At first, my diagnosis seemed like nothing more than random bad luck. Something else to add to what I thought was my ever growing list of problems. But the truth is that it dwarfed all of my other problems, to such an extent that I knew carrying on as normal was no longer an option. I had got a little too comfortable grumbling about all of my problems. But this was a problem that I would have to address head on, because, like it or not, it was big, and real, and coming my way.

I had always believed that people never change. That we are born predestined to be the way that we are. But now, I had to hope that I was wrong. I realised that I was going to have to change my ways to survive, and that perhaps this was cancer’s positive intention for me. It was an undeniable, inescapable instigator for change.

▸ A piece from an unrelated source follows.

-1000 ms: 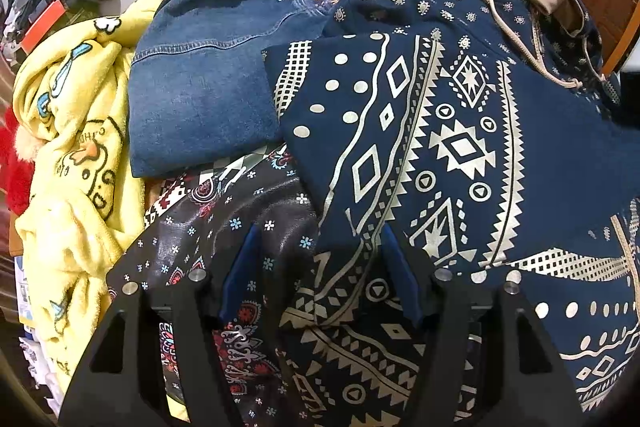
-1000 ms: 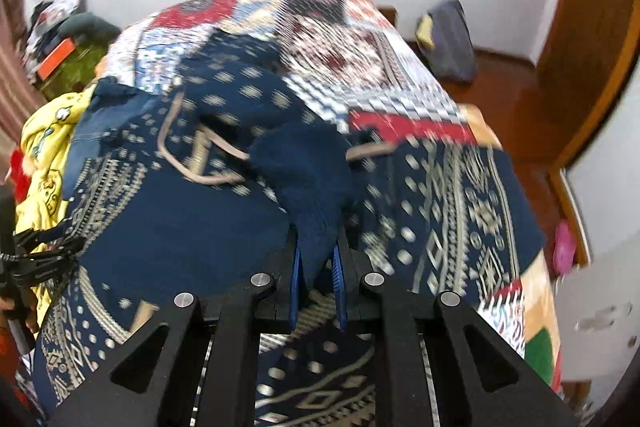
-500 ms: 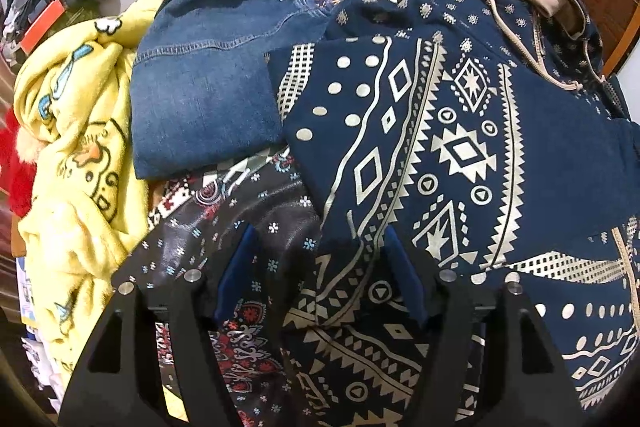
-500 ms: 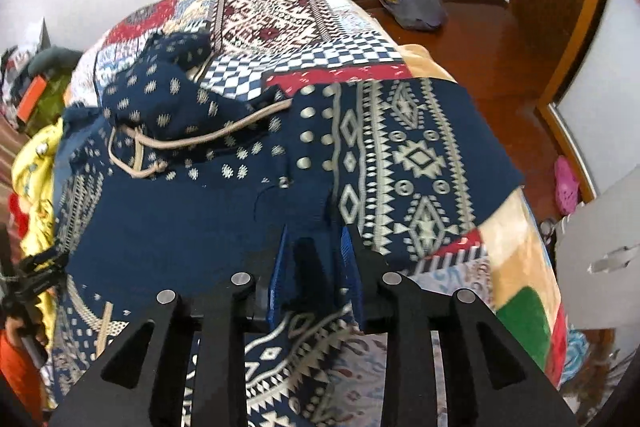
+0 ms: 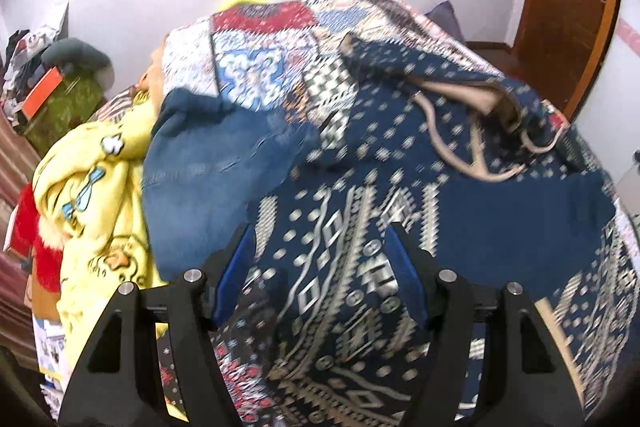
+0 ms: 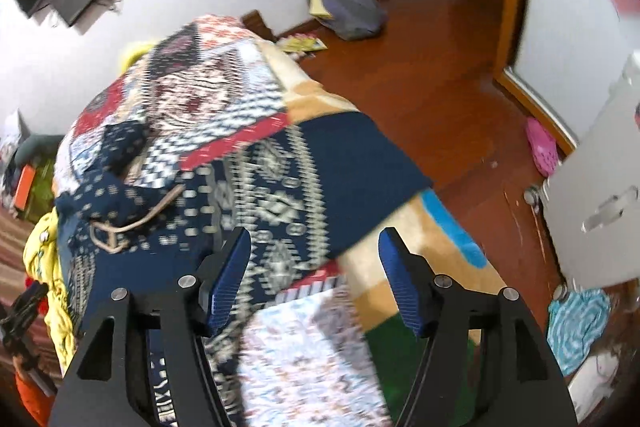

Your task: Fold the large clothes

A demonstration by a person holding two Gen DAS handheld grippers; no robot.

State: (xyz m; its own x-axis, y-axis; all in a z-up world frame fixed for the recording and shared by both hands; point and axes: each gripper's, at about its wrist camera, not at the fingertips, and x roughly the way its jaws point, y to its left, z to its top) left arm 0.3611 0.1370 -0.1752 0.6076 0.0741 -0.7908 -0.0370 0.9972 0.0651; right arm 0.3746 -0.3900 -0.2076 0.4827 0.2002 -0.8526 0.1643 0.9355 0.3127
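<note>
A navy hoodie with a cream geometric pattern lies spread on the patchwork bedspread, its hood and cream drawstrings toward the far side. My left gripper is open and empty, hovering just above the hoodie's left part. In the right wrist view the hoodie covers the bed's middle, one sleeve reaching the right bed edge. My right gripper is wide open and empty, above the hoodie's near right part and the bedspread.
Folded blue jeans and a yellow cartoon blanket lie left of the hoodie. Right of the bed are the wooden floor, a grey bag, a pink slipper and a white cabinet.
My right gripper let go of the navy fabric it was pinching, opened wide and swung to the right bed edge. My left gripper, open throughout, tilted up and moved forward over the hoodie.
</note>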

But how was I going to change?

“I don’t know anything”

In the movie Avatar, there is a moment where the hero is challenged by a tribal leader, who asks him what he knows. Previous visitors to this tribe have been scientists and soldiers. They had all brought their preconceptions with them. But our hero believes that he is not supposed to be there. He was a last minute substitution. So he answers the tribal leader by saying “I don’t know anything”. The tribal leader is impressed, and grants our hero unprecedented access to the tribe in response. He recognises that “I don’t know anything” is the starting point of wisdom.

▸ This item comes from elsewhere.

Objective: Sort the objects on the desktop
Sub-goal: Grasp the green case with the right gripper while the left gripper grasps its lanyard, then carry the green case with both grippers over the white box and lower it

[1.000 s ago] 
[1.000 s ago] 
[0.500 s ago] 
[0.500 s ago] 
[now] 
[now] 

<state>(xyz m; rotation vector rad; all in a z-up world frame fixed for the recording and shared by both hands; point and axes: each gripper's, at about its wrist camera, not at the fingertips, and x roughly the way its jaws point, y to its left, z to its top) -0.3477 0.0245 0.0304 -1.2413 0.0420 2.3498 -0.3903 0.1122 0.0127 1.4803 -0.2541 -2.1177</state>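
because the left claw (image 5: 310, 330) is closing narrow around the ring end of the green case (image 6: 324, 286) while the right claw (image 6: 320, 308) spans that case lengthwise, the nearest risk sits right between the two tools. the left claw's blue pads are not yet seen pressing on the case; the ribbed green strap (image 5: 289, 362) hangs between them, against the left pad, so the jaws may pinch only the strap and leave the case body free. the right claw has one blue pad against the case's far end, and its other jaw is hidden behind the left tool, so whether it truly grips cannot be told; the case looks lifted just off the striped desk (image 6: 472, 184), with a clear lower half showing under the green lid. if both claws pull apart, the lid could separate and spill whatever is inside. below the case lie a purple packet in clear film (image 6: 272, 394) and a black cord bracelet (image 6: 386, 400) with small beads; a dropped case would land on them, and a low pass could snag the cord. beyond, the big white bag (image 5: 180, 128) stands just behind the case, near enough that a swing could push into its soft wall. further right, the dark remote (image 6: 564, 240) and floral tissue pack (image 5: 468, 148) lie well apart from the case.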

Through luck rather than judgement, I’d arrived at a point in my life where I didn’t know anything. I had no idea how to go about making the changes that were long overdue. But my need for change would drive me to explore options that I would previous have rejected. I read books that I would once have scorned as “mumbo-jumbo”. One book, in particular, made a deep impression on me at the time: The Way of the Peaceful Warrior, by Dan Millman.

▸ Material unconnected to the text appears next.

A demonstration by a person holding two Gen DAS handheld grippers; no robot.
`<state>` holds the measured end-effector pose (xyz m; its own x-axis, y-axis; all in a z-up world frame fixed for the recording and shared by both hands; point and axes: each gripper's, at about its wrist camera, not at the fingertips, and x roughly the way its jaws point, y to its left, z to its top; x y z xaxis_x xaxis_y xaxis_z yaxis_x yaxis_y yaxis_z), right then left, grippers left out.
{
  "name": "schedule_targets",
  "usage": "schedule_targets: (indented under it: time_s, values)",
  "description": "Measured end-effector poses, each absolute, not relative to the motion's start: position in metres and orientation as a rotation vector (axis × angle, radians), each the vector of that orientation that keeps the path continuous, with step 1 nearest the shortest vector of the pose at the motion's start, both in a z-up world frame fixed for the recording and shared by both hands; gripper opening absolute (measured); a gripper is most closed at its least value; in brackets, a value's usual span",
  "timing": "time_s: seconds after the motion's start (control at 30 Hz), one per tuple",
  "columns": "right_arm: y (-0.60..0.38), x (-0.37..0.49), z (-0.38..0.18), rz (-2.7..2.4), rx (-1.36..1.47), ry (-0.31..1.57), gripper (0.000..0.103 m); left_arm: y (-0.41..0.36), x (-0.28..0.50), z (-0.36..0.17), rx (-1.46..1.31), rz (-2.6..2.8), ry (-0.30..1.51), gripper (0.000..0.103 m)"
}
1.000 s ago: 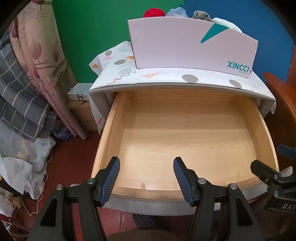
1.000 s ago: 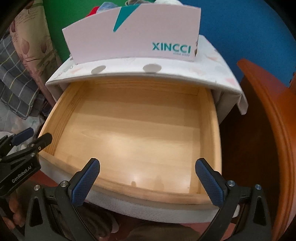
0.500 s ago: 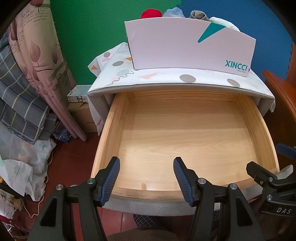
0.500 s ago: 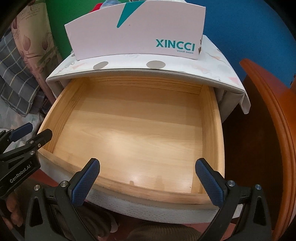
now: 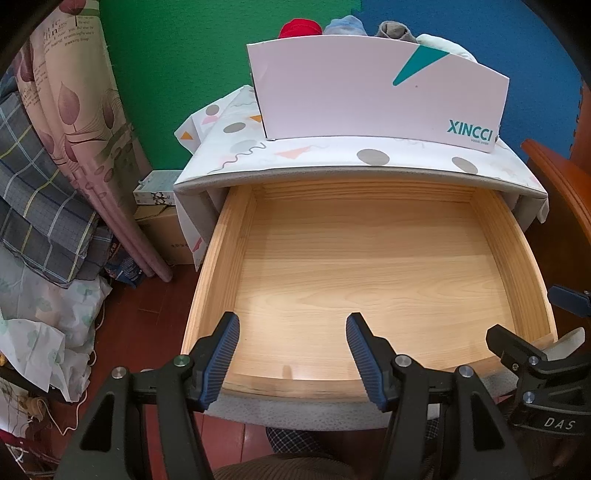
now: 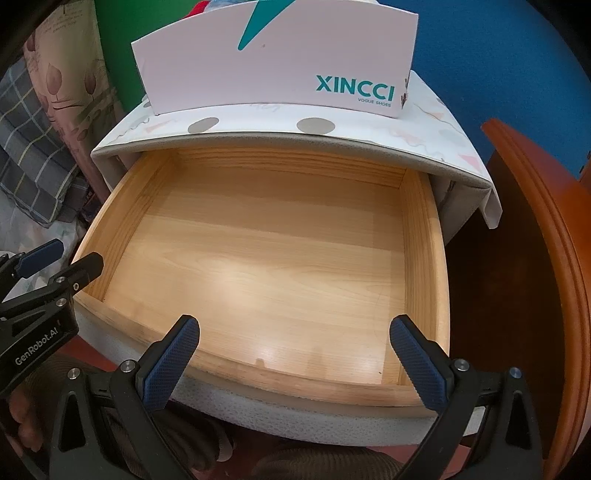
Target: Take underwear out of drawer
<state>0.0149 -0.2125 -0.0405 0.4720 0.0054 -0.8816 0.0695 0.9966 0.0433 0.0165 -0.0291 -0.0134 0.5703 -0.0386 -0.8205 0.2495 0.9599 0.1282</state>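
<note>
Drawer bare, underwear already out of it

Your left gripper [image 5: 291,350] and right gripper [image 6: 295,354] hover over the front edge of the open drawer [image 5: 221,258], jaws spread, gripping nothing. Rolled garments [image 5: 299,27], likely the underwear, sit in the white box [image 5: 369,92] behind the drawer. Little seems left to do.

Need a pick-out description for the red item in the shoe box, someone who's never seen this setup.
Find the open wooden drawer of the bedside cabinet with the patterned cover. On the cover stands a white XINCCI shoe box with folded clothes poking above its rim. The red item is the leftmost bundle, beside a pale blue one, and the only red one.
</note>
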Motion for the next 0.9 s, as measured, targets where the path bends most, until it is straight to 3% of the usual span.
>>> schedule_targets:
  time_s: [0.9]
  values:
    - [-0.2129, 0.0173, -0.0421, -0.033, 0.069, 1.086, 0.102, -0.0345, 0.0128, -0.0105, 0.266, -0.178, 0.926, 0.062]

I tried things that I previously had no interest in, like NLP, meditation, running and the gym.

“This is a difficult moment for you. Are you paying attention to it?”

Before my diagnosis, I’d lived the first 37 years of my life in a state of lifelessness. Not really happy. Not really sad. Not really feeling much at all. My life had little flavour or colour. And, perhaps most important of all, no sense of meaning. Of course, I wasn’t aware of this at the time. I wasn’t really paying attention as my life went by. I was sleepwalking through it, barely experiencing anything. Always worrying about the future and agonizing about the past, but never really focusing on the present.

Until one day, I walked into a consulting room at my local hospital and the doctor told me I had cancer. That got my attention.

The nurse told me that I must be very shocked. But that’s not how I felt. I felt surprised. Surprised and something else. Like I’d just been abruptly woken from a very long sleep.

Like I was fully awake, for the first time in my life. Perhaps that is why, to this day, I still can describe every tiny detail of that scene, right down to the bland decor of that nondescript room, and the consultant’s unconvincing attempt at a reassuring smile.

Suddenly, I found myself completely focused on the moment. As someone who had never practiced meditation, I was about to get a crash course in mindfulness. For the first time in my life, I was living in the moment.

Goodbye reassurance junkie

Looking back, I realise that I had learned to repeat a certain pattern of behavior over and over again. One that only served to make me very unhappy, and maybe even precipitated the advance of my cancer.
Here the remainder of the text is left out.